No country reviewed imposes an emissions cap covering all four major AD process stages and none has implemented a comprehensive framework for measurement, monitoring, reporting, and verification (MMRV), the systematic tracking and independent verification of emissions that is essential to ensuring AD systems deliver real climate benefits. Digestate storage, which research consistently identified as one of the largest emissions sources, is almost entirely absent across regulatory requirements. In the United States, which is a large biogas producing country globally, there are no binding federal AD methane regulations at all, leaving industry to operate on voluntary guidance and best-practice recommendations.
Where rules do exist, enforcement is inconsistent and independent oversight is rare. Germany and the United Kingdom both rely on operator-run self-monitoring programs with no third-party verification requirement. Germany’s equipment tightness checks are required only every three to twelve years for most components, a frequency that bears little relationship to how often leaks and breakdowns actually occur. Reports from the German Commission for Plant Safety show that more than two-thirds of inspected biogas plants have exhibited significant deficiencies since 2007, pointing to an enforcement gap rather than isolated non-compliance.
Denmark’s framework is the most rigorous reviewed. It requires third-party development of monitoring plans, verification of leak detection reports and repairs, and withdrawal of state subsidies for non-compliance. Even so, it stops short of requiring continuous monitoring or imposing any emissions cap on digestate storage.
Carbon markets are not currently filling the gap
Ideally, carbon crediting systems could work to compensate where regulations fall short, rewarding AD operators who can demonstrate genuine emissions reductions, but the major standards don’t fill in this gap in practice.
The American Carbon Registry, Gold Standard, and Verified Carbon Standard, collectively responsible for issuing the vast majority of carbon credits traded, all rely on default emissions factors that may not reflect actual facility performance. None of their protocols require facility-level MMRV, nor do they allow operators to substitute measured values for defaults in calculating emissions reductions.
The result is a credibility problem: Carbon credits issued under these methodologies may not represent real emissions reductions, which means climate finance may be flowing to AD projects that deliver limited real-world benefit. This leaves credit buyers having no reliable way to distinguish high-performing facilities from poor ones.
While current AD methane policies may be lacking, solutions do exist
None of this reflects a lack of technical solutions. Gas-tight digestate storage, modern biogas upgrading technologies, well-maintained pressure relief valves, and regular leak detection and repair surveys can meaningfully reduce emissions at every process stage. The barrier is not technological.

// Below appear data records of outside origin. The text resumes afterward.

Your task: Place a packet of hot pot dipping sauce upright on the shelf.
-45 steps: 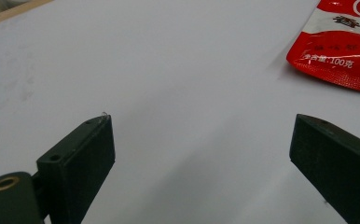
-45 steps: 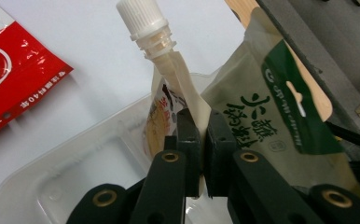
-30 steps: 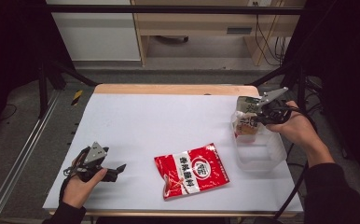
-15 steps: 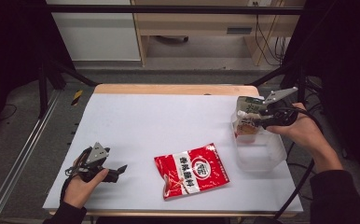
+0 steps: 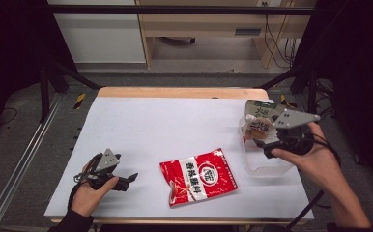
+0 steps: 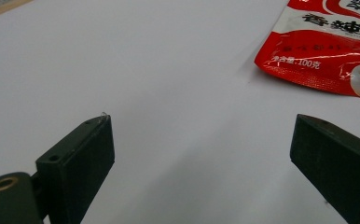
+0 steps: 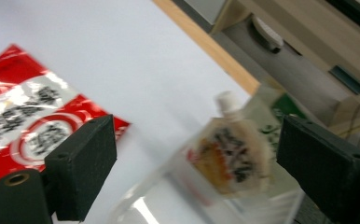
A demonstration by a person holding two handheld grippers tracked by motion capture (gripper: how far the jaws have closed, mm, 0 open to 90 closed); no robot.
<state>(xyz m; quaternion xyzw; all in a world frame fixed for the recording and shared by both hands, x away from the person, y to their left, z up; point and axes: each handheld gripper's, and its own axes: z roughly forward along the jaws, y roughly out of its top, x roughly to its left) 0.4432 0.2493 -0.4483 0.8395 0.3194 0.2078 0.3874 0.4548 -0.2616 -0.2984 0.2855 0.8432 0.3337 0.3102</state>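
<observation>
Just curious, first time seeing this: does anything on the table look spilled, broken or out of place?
Nothing stands out. The red packet lies flat and sealed on the table; two pouches stand in the clear bin. No spill shows.

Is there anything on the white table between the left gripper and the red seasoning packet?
Nothing visible. In the left gripper view, bare white table surface lies between the open jaws of the left gripper and the flat red plastic seasoning packet, which lies ahead toward the upper right.
</observation>
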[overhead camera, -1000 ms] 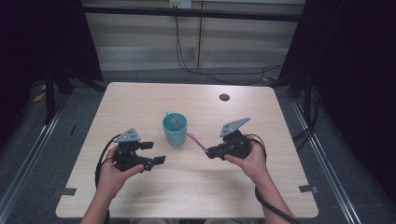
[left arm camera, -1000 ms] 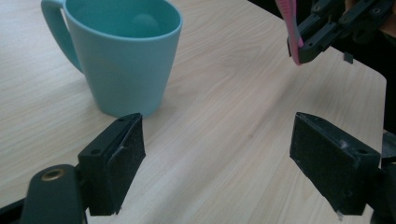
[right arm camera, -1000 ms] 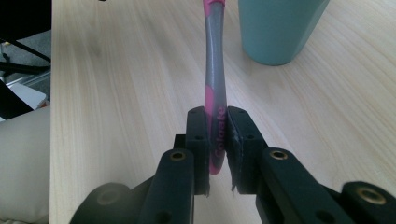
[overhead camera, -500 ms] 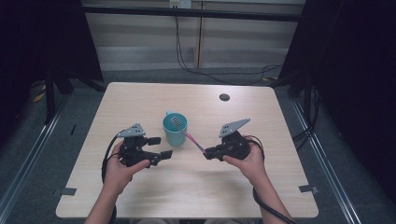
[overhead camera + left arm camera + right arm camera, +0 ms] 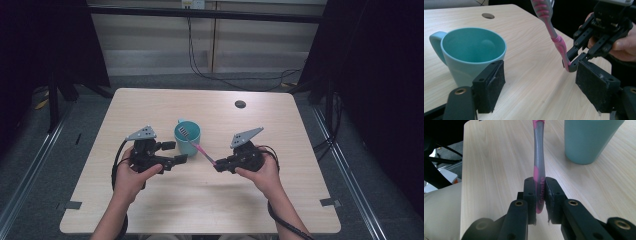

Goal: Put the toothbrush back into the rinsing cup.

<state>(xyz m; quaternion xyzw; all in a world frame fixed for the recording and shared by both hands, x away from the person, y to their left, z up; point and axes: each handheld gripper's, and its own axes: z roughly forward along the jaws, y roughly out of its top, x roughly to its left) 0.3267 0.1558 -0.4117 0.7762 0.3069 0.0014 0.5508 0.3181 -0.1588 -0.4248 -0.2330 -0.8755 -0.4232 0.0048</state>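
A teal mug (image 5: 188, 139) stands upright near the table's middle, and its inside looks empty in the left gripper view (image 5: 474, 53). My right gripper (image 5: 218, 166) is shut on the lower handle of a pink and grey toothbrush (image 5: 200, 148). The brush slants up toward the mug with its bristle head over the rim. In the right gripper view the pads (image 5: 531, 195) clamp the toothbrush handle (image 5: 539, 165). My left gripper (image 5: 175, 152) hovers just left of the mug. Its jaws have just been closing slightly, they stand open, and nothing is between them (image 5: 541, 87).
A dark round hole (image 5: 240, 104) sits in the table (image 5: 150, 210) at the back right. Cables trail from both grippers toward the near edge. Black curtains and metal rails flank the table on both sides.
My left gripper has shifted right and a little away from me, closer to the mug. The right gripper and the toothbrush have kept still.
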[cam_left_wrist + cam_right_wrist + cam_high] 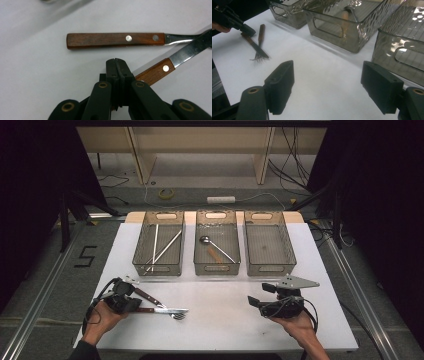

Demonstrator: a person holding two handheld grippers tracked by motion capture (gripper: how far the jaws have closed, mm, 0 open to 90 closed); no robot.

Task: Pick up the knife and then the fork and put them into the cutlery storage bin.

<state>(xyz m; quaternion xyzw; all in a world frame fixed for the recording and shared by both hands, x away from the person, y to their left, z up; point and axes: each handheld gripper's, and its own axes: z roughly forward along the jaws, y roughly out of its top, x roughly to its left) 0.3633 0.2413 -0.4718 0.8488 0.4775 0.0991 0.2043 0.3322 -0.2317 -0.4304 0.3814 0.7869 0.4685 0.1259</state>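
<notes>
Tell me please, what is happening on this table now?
A person sorts cutlery into three bins at the back of a white table. The left gripper is shut and rests over the wooden handle of a knife, which crosses a fork near the left front edge. Whether it grips the handle is unclear. The right gripper is open and holds nothing. The left bin holds thin rods, the middle bin a spoon, and the right bin is empty.

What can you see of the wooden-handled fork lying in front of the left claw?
The fork lies flat on the white table, dark brown wooden handle with two metal rivets, steel neck and tines pointing right. A second wooden-handled utensil crosses over its metal part. The left claw, shut, sits just beside its handle, not gripping it.
</notes>
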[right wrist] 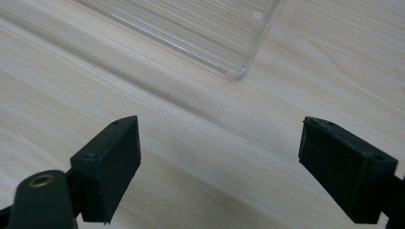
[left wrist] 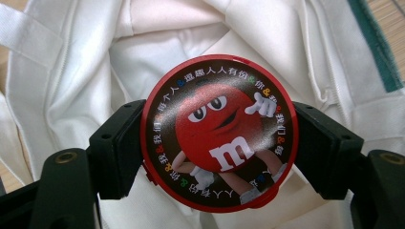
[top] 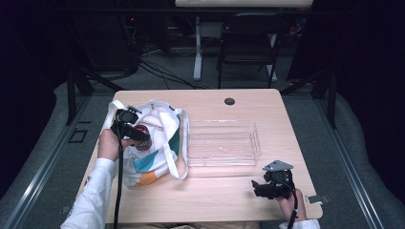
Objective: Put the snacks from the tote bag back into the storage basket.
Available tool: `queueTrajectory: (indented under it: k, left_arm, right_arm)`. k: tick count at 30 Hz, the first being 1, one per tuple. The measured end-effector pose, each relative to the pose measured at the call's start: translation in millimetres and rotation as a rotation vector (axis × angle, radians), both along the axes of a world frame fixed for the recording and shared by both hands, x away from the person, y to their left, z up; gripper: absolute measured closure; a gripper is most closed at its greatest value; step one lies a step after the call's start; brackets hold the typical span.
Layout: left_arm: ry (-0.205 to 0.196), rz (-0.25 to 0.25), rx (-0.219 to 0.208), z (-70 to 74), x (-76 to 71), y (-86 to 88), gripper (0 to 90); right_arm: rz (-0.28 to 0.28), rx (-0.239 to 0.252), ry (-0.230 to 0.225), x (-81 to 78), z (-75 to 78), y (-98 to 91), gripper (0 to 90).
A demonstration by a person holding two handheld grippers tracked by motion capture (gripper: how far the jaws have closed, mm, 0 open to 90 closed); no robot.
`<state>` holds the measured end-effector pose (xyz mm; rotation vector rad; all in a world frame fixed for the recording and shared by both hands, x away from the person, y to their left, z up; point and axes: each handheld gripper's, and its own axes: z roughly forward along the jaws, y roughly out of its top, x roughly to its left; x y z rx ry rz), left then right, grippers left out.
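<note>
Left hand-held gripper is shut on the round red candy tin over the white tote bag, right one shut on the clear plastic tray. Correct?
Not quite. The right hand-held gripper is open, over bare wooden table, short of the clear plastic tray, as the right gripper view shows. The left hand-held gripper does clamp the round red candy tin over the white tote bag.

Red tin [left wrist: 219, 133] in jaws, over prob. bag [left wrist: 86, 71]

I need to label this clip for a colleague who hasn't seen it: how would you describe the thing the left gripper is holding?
On the wooden table, left of the clear plastic tray, lies a white tote bag. Just above its opening, the left gripper clamps a round red-rimmed tin; its dark lid shows a red cartoon candy with a white "m".
</note>
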<state>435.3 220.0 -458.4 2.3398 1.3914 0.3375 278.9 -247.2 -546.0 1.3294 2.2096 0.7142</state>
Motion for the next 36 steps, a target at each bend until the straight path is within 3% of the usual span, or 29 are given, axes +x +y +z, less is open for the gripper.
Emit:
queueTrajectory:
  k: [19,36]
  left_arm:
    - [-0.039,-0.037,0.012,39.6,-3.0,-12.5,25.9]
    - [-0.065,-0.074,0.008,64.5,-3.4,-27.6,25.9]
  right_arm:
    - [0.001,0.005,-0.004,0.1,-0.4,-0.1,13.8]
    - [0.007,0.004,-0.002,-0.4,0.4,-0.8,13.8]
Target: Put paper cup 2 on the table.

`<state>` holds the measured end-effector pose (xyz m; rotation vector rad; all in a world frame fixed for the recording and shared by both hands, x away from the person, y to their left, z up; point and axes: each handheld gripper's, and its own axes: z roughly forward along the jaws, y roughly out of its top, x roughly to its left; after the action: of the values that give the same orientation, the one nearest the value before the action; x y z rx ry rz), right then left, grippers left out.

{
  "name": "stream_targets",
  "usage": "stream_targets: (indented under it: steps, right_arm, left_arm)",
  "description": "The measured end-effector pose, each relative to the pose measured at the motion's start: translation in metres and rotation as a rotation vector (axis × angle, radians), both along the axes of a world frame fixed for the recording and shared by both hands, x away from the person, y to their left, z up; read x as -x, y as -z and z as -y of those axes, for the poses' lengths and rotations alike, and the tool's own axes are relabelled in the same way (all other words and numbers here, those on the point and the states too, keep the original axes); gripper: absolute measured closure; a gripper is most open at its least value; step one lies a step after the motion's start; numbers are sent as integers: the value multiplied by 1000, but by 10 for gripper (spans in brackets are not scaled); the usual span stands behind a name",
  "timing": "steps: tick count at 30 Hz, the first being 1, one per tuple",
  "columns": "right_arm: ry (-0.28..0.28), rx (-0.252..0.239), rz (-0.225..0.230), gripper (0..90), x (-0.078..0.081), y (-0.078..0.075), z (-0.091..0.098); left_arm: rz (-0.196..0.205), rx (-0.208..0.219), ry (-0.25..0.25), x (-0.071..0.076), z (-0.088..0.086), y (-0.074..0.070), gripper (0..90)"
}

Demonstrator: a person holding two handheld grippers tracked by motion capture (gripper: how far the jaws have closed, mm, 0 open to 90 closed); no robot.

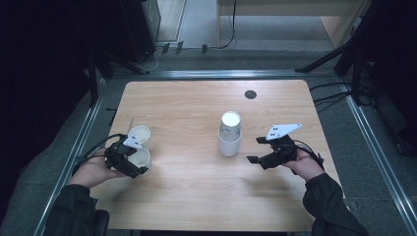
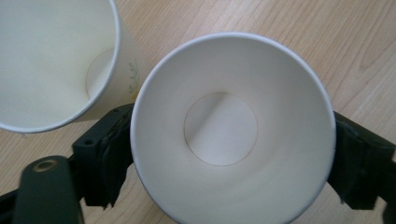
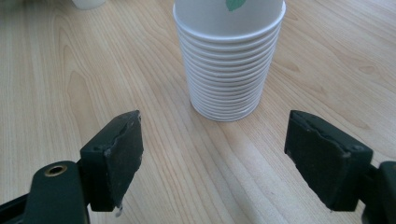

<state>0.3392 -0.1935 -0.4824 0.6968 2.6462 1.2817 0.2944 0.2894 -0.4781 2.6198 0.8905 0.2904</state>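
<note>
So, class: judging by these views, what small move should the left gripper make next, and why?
Probably lift the left gripper away: its jaws stand wide beside the upright cup, apparently released beside a second cup. The right gripper waits open before the stack.

I can read no words, brand names or numbers anywhere. The only markings are printed leaf motifs: a faint green sprig on the side of the paper cup (image 2: pixel 56 60) standing beside the one between my left fingers, and part of a green leaf on the upturned cup topping the stack of cups (image 3: pixel 229 60) ahead of my right fingers.
</note>
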Motion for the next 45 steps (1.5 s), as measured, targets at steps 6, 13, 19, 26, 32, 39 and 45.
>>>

What is missing is policy. Specifically: mandatory MMRV frameworks that cover all four AD process stages and require independent verification; enforceable emissions standards that support worker safety while also addressing methane directly; and carbon accounting protocols that incorporate facility-level measured data rather than generic defaults.
AD is expanding fastest in precisely the regions where regulatory capacity is weakest. Global installed biogas capacity has more than doubled since 2010, and the industry continues to expand rapidly across Latin America, Asia, Africa, and Eastern Europe. Getting the governance frameworks right now, before deployment scales further, is essential.
The climate value of anaerobic digestion is real, but it has to be earned through rigorous oversight. Our report lays out what a credible framework could look like. What remains is for regulators, crediting standards, and industry associations to action oversight as the baseline it needs to be, rather than an optional add-on.